### Work instruction
Omit all pictures, then retype the data exactly as given.

※ ※ ※

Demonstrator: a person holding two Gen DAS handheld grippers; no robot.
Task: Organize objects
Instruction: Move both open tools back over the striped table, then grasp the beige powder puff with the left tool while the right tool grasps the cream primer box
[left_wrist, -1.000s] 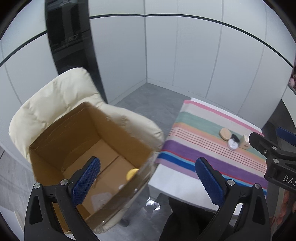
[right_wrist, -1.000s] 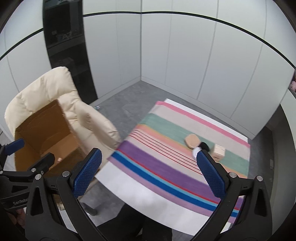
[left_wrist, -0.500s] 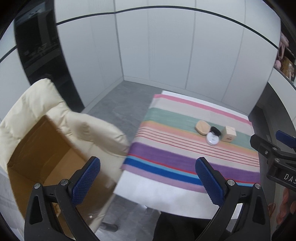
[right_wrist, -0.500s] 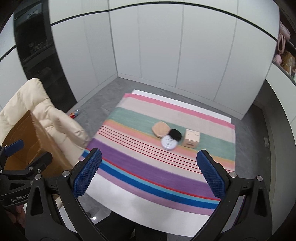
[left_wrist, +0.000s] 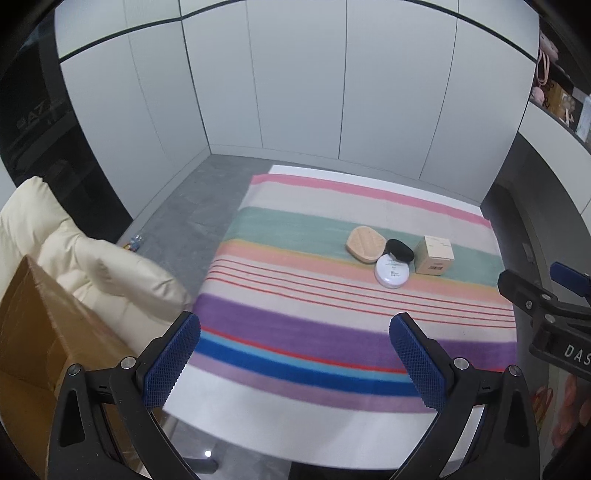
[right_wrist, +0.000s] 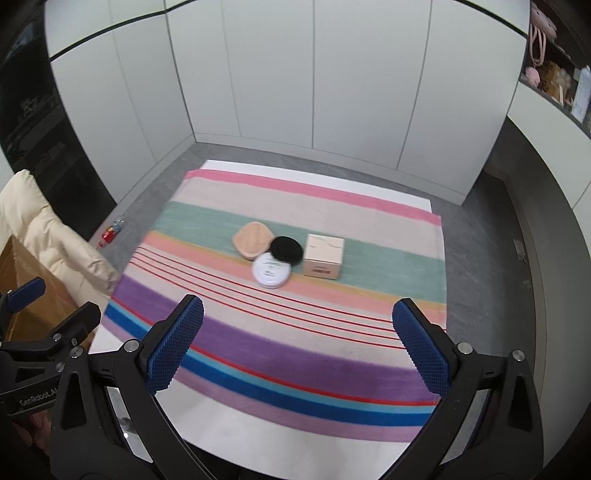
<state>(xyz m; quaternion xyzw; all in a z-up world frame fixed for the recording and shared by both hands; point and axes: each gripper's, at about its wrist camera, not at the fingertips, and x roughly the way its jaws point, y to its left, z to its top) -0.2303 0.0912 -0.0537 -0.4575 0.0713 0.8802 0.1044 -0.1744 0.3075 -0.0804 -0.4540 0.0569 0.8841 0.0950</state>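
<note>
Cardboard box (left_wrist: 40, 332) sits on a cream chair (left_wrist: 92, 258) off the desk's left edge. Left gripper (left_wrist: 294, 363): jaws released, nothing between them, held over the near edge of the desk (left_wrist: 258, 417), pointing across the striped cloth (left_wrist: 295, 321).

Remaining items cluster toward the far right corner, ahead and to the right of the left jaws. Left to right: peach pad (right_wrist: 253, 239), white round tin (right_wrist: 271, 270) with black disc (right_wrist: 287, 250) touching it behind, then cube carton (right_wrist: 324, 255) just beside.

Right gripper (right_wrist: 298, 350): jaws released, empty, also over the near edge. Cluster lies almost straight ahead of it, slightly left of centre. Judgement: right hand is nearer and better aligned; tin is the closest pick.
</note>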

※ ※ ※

### Response to this exercise
Demonstrator: a person holding two Gen DAS handheld grippers; no robot.
Task: Organize objects
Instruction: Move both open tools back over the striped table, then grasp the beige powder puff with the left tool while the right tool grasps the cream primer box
[left_wrist, -1.000s] 
[right_wrist, -1.000s] 
[left_wrist, -0.500s] 
[right_wrist, -0.500s] 
[left_wrist, +0.000s] 
[right_wrist, +0.000s] 
<state>(xyz m; quaternion xyzw; all in a z-up world frame fixed for the recording and shared by both hands; point and axes: each gripper's, at about its wrist camera, not at the fingertips, and x roughly the way its jaws point, y to its left, z to its top) -0.2303 0.0912 -0.0537 -0.4575 0.0713 0.8802 0.1044 -0.1744 0.3075 -0.0804 -0.4540 0.0569 0.8841 0.0950</state>
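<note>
Cardboard box (left_wrist: 40, 332) sits on a cream chair (left_wrist: 92, 258) off the desk's left edge. Left gripper (left_wrist: 294, 363): jaws released, nothing between them, held over the near edge of the desk (left_wrist: 258, 417), pointing across the striped cloth (left_wrist: 295, 321).

Remaining items cluster toward the far right corner, ahead and to the right of the left jaws. Left to right: peach pad (right_wrist: 253, 239), white round tin (right_wrist: 271, 270) with black disc (right_wrist: 287, 250) touching it behind, then cube carton (right_wrist: 324, 255) just beside.

Right gripper (right_wrist: 298, 350): jaws released, empty, also over the near edge. Cluster lies almost straight ahead of it, slightly left of centre. Judgement: right hand is nearer and better aligned; tin is the closest pick.
</note>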

No more output is given for this exercise.